**Work required:** Every line of the material is to be transcribed verbatim, with images omitted.

--- Provided records ---

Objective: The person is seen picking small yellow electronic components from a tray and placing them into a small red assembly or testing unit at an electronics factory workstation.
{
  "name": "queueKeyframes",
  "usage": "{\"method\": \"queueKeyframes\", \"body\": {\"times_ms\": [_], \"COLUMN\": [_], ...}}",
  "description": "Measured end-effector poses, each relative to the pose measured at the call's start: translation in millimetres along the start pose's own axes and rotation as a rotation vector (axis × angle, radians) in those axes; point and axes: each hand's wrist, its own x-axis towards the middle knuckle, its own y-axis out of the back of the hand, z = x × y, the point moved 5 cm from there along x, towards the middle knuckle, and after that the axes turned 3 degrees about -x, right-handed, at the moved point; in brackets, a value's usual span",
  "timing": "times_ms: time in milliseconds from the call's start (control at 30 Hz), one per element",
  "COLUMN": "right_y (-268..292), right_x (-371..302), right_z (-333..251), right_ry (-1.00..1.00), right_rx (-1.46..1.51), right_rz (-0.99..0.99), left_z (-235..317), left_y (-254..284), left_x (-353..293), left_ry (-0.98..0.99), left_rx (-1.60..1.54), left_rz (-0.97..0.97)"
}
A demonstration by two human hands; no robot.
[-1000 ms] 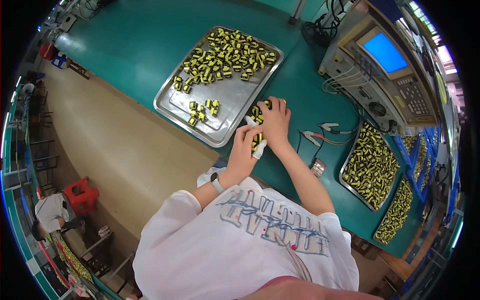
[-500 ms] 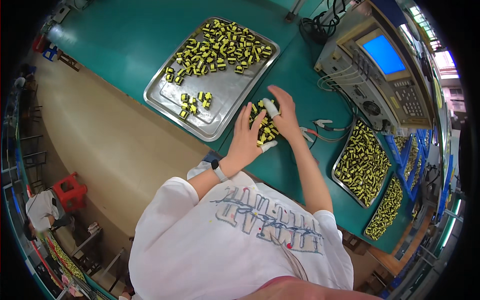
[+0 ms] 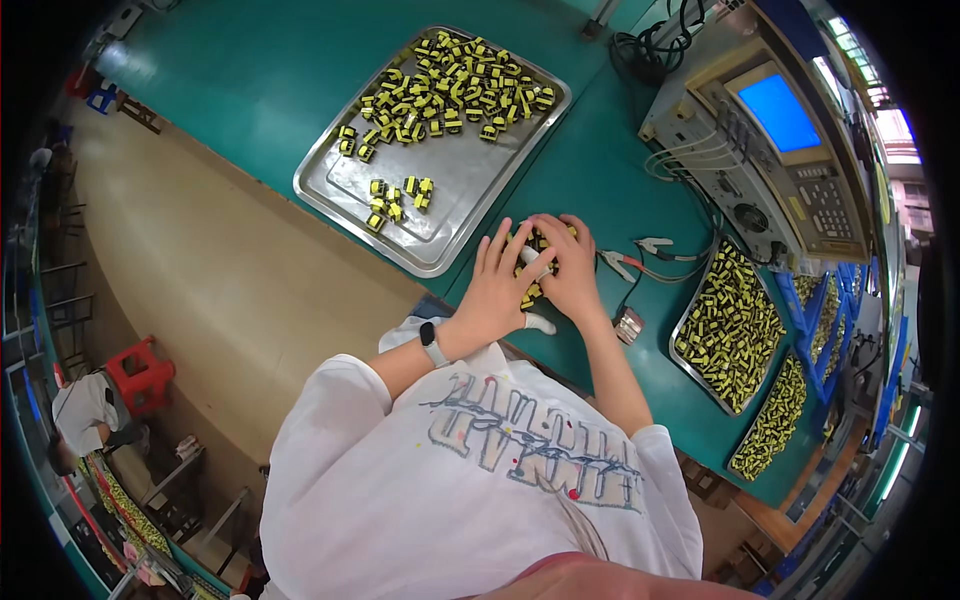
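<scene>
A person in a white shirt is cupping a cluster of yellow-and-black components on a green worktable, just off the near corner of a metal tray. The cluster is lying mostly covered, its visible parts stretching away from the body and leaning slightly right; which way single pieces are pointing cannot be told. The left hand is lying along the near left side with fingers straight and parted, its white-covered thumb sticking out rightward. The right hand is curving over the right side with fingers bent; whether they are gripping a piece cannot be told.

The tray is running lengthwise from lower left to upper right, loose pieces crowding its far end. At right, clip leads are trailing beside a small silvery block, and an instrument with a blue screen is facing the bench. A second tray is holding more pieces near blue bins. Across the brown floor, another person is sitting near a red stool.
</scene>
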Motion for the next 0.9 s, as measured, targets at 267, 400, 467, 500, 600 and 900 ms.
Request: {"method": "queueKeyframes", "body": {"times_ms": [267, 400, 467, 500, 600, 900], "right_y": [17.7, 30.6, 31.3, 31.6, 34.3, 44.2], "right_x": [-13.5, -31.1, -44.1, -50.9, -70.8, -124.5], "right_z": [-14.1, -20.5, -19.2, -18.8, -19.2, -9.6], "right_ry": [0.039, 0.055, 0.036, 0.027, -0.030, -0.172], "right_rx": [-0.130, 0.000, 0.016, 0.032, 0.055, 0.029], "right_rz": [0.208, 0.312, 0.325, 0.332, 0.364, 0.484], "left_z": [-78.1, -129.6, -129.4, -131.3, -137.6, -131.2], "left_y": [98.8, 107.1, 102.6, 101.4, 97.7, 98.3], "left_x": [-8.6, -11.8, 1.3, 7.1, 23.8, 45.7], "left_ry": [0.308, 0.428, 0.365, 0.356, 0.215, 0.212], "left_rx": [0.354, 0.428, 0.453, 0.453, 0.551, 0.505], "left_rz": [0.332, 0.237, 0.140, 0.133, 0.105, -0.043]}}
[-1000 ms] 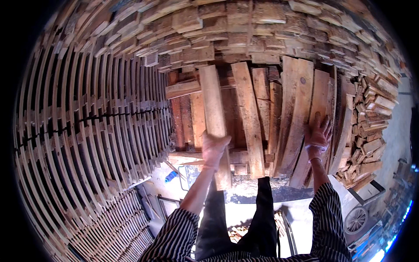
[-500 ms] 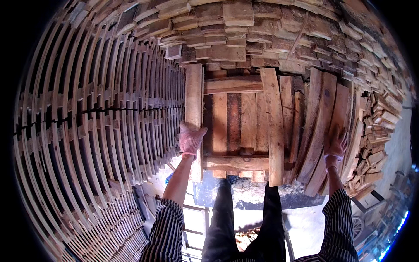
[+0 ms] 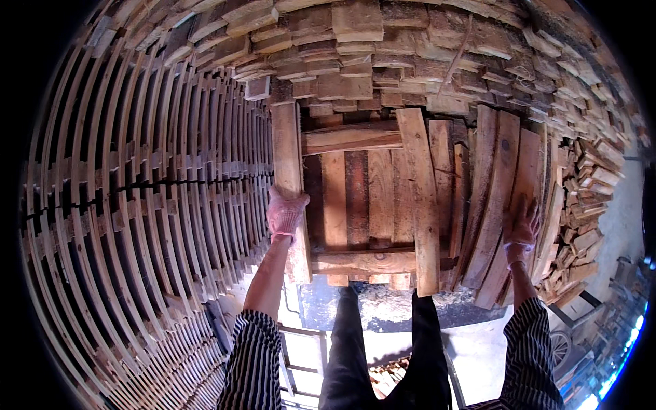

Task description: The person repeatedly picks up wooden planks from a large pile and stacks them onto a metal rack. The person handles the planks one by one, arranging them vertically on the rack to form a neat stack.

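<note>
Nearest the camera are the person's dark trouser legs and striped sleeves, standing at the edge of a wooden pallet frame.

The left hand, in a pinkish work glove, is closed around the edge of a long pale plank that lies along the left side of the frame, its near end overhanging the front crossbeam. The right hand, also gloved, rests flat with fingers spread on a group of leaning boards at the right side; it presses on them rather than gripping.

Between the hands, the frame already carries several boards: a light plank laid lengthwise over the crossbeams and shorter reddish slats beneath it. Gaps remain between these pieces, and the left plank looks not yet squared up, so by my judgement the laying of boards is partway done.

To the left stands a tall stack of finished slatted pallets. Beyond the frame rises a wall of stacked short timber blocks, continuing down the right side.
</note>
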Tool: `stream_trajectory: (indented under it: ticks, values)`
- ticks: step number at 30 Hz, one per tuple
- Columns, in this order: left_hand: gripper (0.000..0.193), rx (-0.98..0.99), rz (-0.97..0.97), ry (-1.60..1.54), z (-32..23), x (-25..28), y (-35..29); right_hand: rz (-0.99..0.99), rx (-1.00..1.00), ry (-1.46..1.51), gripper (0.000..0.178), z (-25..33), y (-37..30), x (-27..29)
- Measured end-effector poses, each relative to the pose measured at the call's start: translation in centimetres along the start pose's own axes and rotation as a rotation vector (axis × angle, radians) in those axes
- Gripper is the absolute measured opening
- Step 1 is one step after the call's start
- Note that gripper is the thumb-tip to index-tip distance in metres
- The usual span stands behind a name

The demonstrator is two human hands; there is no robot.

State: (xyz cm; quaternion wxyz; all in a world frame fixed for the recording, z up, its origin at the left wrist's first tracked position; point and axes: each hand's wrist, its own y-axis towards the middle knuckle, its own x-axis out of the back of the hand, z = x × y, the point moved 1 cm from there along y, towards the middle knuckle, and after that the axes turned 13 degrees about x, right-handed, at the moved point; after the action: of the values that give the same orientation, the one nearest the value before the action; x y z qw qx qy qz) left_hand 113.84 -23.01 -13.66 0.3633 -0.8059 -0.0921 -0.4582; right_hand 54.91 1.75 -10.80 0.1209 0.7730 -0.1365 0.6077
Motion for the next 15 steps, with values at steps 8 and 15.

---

**Response area:**
Objective: The person is seen picking small yellow electronic components from a tray and placing them into a small red assembly or testing unit at an electronics factory workstation.
{
  "name": "queueKeyframes",
  "usage": "{\"method\": \"queueKeyframes\", \"body\": {\"times_ms\": [_], \"COLUMN\": [_], ...}}",
  "description": "Measured end-effector poses, each relative to the pose measured at the call's start: translation in millimetres along the start pose's own axes and rotation as a rotation vector (axis × angle, radians) in those axes; point and axes: each hand's wrist, its own x-axis towards the middle knuckle, its own y-axis out of the back of the hand, z = x × y, the point moved 5 cm from there along x, towards the middle knuckle, and after that the axes turned 3 degrees about -x, right-handed, at the moved point; in brackets, a value's usual span",
  "timing": "times_ms: time in milliseconds from the call's start (control at 30 Hz), one per element",
  "COLUMN": "right_y (-268..292), right_x (-371..302), right_z (-333..251), right_ry (-1.00..1.00), right_rx (-1.46..1.51), right_rz (-0.99..0.99), left_z (-235..317), left_y (-254..284), left_x (-353..293), left_ry (-0.98..0.99), left_rx (-1.60..1.54), left_rz (-0.97..0.97)"
}
A demonstration by two human hands; no robot.
[-1000 ms] 
[-500 ms] 
[+0 ms] 
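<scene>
A person in a white shirt is cupping a cluster of yellow-and-black components on a green worktable, just off the near corner of a metal tray. The cluster is lying mostly covered, its visible parts stretching away from the body and leaning slightly right; which way single pieces are pointing cannot be told. The left hand is lying along the near left side with fingers straight and parted, its white-covered thumb sticking out rightward. The right hand is curving over the right side with fingers bent; whether they are gripping a piece cannot be told.

The tray is running lengthwise from lower left to upper right, loose pieces crowding its far end. At right, clip leads are trailing beside a small silvery block, and an instrument with a blue screen is facing the bench. A second tray is holding more pieces near blue bins. Across the brown floor, another person is sitting near a red stool.
</scene>
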Motion for the next 0.9 s, as measured, targets at 267, 400, 467, 500, 600 and 900 ms.
Request: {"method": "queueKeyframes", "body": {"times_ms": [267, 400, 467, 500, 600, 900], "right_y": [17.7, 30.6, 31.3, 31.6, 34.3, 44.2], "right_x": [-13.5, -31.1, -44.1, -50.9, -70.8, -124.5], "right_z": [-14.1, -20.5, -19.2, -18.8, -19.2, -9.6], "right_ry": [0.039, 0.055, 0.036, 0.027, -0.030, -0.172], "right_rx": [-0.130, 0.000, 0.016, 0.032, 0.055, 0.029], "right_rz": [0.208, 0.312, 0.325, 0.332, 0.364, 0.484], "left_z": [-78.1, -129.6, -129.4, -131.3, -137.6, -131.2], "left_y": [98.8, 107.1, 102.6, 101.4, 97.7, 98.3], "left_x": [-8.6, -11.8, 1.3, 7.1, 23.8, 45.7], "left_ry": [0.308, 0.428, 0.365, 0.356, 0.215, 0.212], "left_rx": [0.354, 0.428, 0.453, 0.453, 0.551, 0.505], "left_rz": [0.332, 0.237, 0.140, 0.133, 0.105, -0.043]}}
[-1000 ms] 
[-500 ms] 
[+0 ms] 

Task description: The person repeatedly picks up wooden planks from a large pile and stacks them onto a metal rack. The person handles the planks one by one, arranging them vertically on the rack to form a neat stack.

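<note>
Nearest the camera are the person's dark trouser legs and striped sleeves, standing at the edge of a wooden pallet frame.

The left hand, in a pinkish work glove, is closed around the edge of a long pale plank that lies along the left side of the frame, its near end overhanging the front crossbeam. The right hand, also gloved, rests flat with fingers spread on a group of leaning boards at the right side; it presses on them rather than gripping.

Between the hands, the frame already carries several boards: a light plank laid lengthwise over the crossbeams and shorter reddish slats beneath it. Gaps remain between these pieces, and the left plank looks not yet squared up, so by my judgement the laying of boards is partway done.

To the left stands a tall stack of finished slatted pallets. Beyond the frame rises a wall of stacked short timber blocks, continuing down the right side.
</note>
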Tool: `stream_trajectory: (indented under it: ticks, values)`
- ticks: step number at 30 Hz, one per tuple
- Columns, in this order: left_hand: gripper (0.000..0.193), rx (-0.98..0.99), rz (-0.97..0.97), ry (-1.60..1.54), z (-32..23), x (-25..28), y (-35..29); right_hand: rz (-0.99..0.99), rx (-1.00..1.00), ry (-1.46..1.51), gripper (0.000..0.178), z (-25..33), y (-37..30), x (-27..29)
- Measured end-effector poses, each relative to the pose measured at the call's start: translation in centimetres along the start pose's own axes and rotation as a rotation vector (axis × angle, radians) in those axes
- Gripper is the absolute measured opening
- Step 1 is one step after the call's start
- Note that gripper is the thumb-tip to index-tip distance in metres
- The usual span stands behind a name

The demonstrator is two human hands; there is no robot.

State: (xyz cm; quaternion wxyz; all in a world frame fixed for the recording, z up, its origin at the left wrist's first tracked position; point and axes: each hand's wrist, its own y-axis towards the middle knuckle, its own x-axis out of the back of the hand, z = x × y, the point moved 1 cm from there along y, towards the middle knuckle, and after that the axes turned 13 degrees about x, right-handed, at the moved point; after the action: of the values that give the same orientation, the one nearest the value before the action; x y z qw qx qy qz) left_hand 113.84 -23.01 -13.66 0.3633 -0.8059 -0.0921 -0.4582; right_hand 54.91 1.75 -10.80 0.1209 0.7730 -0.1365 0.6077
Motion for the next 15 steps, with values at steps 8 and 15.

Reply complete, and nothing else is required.